▶ [Input for this task]
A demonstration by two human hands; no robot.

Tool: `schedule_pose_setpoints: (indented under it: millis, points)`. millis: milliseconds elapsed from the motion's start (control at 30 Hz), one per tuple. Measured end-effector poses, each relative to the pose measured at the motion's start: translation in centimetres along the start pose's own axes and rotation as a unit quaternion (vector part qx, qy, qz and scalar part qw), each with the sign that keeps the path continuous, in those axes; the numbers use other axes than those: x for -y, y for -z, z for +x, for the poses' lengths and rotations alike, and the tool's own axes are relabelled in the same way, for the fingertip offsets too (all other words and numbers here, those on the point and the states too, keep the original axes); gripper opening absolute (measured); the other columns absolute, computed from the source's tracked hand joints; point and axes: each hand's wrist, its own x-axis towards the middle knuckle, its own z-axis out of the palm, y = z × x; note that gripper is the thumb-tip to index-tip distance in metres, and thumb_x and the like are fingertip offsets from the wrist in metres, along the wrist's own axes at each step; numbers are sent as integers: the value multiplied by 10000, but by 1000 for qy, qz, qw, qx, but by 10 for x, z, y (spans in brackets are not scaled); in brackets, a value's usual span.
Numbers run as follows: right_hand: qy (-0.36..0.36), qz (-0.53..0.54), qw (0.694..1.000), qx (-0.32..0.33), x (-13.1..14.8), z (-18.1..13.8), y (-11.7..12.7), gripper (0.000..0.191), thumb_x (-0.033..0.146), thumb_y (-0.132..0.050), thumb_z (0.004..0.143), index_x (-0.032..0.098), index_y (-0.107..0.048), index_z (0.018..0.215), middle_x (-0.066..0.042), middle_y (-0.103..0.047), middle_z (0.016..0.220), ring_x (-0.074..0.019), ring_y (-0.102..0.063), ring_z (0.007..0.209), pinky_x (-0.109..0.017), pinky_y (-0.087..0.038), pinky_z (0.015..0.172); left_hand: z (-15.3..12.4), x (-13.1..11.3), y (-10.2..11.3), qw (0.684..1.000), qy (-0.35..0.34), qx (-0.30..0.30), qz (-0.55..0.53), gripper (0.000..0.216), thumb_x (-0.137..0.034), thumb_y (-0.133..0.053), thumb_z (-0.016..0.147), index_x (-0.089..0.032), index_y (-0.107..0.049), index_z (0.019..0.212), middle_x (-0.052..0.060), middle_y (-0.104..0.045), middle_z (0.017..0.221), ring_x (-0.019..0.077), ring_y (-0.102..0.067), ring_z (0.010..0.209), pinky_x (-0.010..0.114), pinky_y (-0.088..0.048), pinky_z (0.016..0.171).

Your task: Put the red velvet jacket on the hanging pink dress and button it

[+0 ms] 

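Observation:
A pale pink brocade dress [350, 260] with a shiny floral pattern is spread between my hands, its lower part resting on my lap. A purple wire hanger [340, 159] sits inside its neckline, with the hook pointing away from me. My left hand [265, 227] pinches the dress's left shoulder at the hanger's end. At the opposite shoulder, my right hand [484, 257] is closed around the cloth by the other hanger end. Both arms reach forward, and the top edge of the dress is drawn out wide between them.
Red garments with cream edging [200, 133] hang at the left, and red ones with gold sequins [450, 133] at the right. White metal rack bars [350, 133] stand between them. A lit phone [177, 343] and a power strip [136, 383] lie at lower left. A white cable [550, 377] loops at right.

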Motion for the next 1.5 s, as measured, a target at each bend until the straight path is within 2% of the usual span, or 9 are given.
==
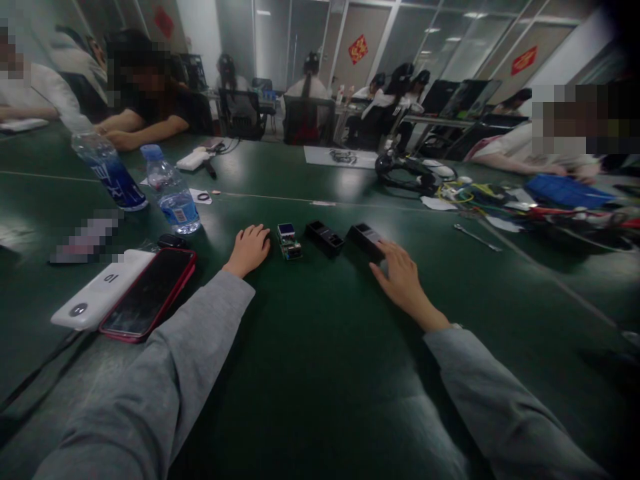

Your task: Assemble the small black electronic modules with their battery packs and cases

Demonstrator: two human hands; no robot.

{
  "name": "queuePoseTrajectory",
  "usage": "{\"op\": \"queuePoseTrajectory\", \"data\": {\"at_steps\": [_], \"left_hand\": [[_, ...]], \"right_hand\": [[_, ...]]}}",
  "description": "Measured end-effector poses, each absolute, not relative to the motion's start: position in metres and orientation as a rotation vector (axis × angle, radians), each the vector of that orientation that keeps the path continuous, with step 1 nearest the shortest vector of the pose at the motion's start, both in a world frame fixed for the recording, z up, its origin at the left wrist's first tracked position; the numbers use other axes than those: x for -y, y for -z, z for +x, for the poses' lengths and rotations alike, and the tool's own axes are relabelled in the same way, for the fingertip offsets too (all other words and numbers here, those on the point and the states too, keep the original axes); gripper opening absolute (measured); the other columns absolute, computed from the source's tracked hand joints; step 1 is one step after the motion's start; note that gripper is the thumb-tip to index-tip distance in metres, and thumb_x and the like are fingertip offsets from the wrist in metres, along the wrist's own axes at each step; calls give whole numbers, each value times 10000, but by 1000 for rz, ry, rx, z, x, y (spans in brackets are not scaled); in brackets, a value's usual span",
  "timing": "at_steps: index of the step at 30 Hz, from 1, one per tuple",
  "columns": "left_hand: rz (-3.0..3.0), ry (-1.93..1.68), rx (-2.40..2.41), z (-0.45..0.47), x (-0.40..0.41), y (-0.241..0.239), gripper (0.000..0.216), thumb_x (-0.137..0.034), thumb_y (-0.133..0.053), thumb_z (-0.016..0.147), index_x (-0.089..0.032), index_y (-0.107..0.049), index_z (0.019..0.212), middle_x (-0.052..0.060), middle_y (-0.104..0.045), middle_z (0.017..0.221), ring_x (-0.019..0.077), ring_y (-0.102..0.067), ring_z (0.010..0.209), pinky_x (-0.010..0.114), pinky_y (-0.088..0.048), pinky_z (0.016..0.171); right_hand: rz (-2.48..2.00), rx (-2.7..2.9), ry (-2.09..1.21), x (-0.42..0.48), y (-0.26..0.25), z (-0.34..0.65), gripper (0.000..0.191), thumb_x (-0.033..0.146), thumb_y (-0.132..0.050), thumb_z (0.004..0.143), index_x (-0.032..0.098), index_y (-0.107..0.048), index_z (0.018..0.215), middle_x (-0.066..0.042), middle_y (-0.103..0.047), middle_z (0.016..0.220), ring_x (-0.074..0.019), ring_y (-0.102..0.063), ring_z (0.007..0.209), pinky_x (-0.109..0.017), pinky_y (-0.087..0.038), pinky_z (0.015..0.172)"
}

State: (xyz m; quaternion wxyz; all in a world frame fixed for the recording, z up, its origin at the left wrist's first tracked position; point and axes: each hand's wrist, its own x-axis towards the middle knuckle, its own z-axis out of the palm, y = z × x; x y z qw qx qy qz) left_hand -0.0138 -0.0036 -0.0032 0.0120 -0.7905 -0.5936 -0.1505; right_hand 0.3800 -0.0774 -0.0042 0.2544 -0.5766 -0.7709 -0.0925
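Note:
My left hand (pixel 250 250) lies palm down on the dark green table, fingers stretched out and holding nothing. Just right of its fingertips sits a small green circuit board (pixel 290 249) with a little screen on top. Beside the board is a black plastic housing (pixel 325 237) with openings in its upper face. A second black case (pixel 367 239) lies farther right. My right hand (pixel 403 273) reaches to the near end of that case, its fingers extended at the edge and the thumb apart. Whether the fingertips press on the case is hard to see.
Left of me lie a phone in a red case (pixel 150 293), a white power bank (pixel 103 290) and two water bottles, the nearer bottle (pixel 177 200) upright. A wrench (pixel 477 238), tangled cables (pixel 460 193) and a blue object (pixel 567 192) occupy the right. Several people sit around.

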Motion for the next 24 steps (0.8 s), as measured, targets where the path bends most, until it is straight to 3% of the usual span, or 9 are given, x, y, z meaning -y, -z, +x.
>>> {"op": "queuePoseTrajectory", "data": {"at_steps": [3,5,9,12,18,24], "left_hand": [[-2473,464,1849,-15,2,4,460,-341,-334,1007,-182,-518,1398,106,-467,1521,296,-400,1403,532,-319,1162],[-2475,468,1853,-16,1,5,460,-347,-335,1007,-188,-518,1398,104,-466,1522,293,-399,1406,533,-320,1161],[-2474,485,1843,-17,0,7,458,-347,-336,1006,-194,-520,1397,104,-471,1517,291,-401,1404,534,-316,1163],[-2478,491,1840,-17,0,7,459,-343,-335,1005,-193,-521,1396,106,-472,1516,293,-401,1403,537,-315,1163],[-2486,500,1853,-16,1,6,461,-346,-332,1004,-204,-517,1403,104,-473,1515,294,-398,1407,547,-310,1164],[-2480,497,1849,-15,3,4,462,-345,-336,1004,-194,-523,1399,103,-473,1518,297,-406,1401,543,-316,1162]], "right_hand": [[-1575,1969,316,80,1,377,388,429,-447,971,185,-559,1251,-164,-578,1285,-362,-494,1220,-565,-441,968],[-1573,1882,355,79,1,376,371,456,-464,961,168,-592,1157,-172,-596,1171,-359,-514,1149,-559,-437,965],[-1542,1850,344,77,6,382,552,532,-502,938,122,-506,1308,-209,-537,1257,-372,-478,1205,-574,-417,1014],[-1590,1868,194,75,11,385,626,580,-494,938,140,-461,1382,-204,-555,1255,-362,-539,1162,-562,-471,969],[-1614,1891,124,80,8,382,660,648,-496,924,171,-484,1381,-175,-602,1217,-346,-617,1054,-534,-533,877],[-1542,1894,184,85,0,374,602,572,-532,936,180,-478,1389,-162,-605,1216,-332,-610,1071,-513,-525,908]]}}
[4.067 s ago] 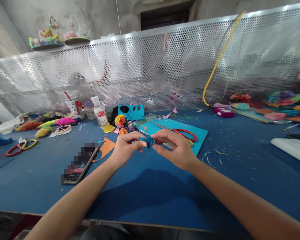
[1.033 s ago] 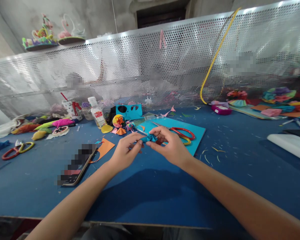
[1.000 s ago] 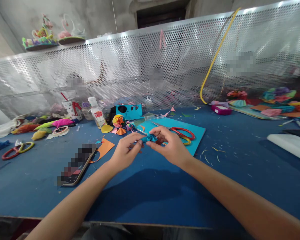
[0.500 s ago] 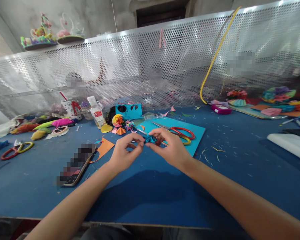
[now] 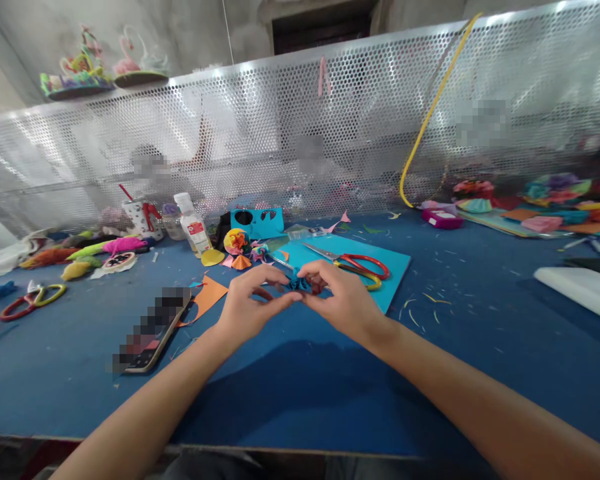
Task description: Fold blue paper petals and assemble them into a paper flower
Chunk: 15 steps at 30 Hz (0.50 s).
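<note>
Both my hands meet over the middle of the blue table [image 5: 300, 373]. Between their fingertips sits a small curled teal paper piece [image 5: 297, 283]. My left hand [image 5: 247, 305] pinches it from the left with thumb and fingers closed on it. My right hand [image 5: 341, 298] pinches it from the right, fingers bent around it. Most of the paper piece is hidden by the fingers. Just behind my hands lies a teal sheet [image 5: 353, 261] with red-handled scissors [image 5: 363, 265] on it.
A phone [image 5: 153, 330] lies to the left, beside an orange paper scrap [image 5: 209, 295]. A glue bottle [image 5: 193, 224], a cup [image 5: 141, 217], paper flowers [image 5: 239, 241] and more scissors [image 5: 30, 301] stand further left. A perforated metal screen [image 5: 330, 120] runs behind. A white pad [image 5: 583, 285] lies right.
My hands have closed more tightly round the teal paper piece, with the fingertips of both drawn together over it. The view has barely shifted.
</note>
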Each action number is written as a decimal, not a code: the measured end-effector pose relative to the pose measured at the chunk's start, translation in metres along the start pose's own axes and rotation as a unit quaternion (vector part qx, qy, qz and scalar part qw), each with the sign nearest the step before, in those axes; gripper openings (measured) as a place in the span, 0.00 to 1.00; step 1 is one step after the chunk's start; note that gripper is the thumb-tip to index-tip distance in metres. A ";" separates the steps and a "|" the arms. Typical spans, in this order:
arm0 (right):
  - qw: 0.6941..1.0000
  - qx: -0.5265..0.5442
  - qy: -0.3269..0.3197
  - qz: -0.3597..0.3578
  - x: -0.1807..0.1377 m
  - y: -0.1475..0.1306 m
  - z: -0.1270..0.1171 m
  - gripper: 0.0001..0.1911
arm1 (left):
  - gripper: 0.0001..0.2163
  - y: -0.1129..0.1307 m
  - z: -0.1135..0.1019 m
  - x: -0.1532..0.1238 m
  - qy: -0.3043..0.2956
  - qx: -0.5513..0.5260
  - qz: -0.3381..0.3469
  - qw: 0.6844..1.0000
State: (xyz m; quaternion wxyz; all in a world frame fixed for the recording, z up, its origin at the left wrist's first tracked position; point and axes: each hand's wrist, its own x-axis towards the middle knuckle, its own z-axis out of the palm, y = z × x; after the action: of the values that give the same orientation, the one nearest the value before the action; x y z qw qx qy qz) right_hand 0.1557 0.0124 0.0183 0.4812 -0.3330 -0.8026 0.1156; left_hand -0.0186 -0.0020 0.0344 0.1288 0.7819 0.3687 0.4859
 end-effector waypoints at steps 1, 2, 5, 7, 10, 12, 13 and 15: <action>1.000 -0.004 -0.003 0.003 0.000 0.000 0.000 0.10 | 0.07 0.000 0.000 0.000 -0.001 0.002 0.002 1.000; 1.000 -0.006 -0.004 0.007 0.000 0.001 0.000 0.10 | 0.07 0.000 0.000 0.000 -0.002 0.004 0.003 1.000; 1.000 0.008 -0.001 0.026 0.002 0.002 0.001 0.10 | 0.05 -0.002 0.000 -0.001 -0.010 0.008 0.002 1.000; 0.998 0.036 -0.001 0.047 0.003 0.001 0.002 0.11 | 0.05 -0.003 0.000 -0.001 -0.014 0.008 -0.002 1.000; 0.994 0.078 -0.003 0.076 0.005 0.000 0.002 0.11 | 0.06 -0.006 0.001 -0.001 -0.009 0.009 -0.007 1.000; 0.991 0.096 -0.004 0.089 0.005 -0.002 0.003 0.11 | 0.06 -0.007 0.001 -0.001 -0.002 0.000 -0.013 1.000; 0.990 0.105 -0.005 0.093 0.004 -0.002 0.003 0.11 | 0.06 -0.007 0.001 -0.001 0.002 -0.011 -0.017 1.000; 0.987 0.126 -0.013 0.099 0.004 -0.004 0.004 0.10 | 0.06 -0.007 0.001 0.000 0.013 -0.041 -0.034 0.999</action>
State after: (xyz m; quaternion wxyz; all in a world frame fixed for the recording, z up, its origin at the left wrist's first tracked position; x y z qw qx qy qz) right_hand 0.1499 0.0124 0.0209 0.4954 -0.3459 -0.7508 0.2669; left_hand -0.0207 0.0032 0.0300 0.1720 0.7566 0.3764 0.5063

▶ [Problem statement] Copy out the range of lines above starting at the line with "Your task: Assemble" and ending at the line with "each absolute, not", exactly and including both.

▶ [Response for this exercise]
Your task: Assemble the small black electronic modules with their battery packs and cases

Demonstrator: two human hands; no robot.

{
  "name": "queuePoseTrajectory",
  "usage": "{\"op\": \"queuePoseTrajectory\", \"data\": {\"at_steps\": [_], \"left_hand\": [[_, ...]], \"right_hand\": [[_, ...]]}}",
  "description": "Measured end-effector poses, each absolute, not relative to the motion's start: position in metres and orientation as a rotation vector (axis × angle, radians), each the vector of that orientation that keeps the path continuous, with step 1 nearest the shortest vector of the pose at the motion's start, both in a world frame fixed for the recording, z up, its origin at the left wrist's first tracked position; the numbers use other axes than those: x for -y, y for -z, z for +x, for the poses' lengths and rotations alike, and the tool's own axes are relabelled in the same way, for the fingertip offsets too (all other words and numbers here, those on the point and the states too, keep the original axes); gripper opening absolute (measured); the other columns absolute, computed from the source's tracked hand joints; step 1 is one step after the motion's start; note that gripper is the thumb-tip to index-tip distance in metres, and thumb_x and the like are fingertip offsets from the wrist in metres, along the wrist's own axes at each step; calls give whole numbers, each value times 10000, but by 1000 for rz, ry, rx, z, x, y (spans in brackets are not scaled); in brackets, a value's usual span",

This exercise has been answered in full.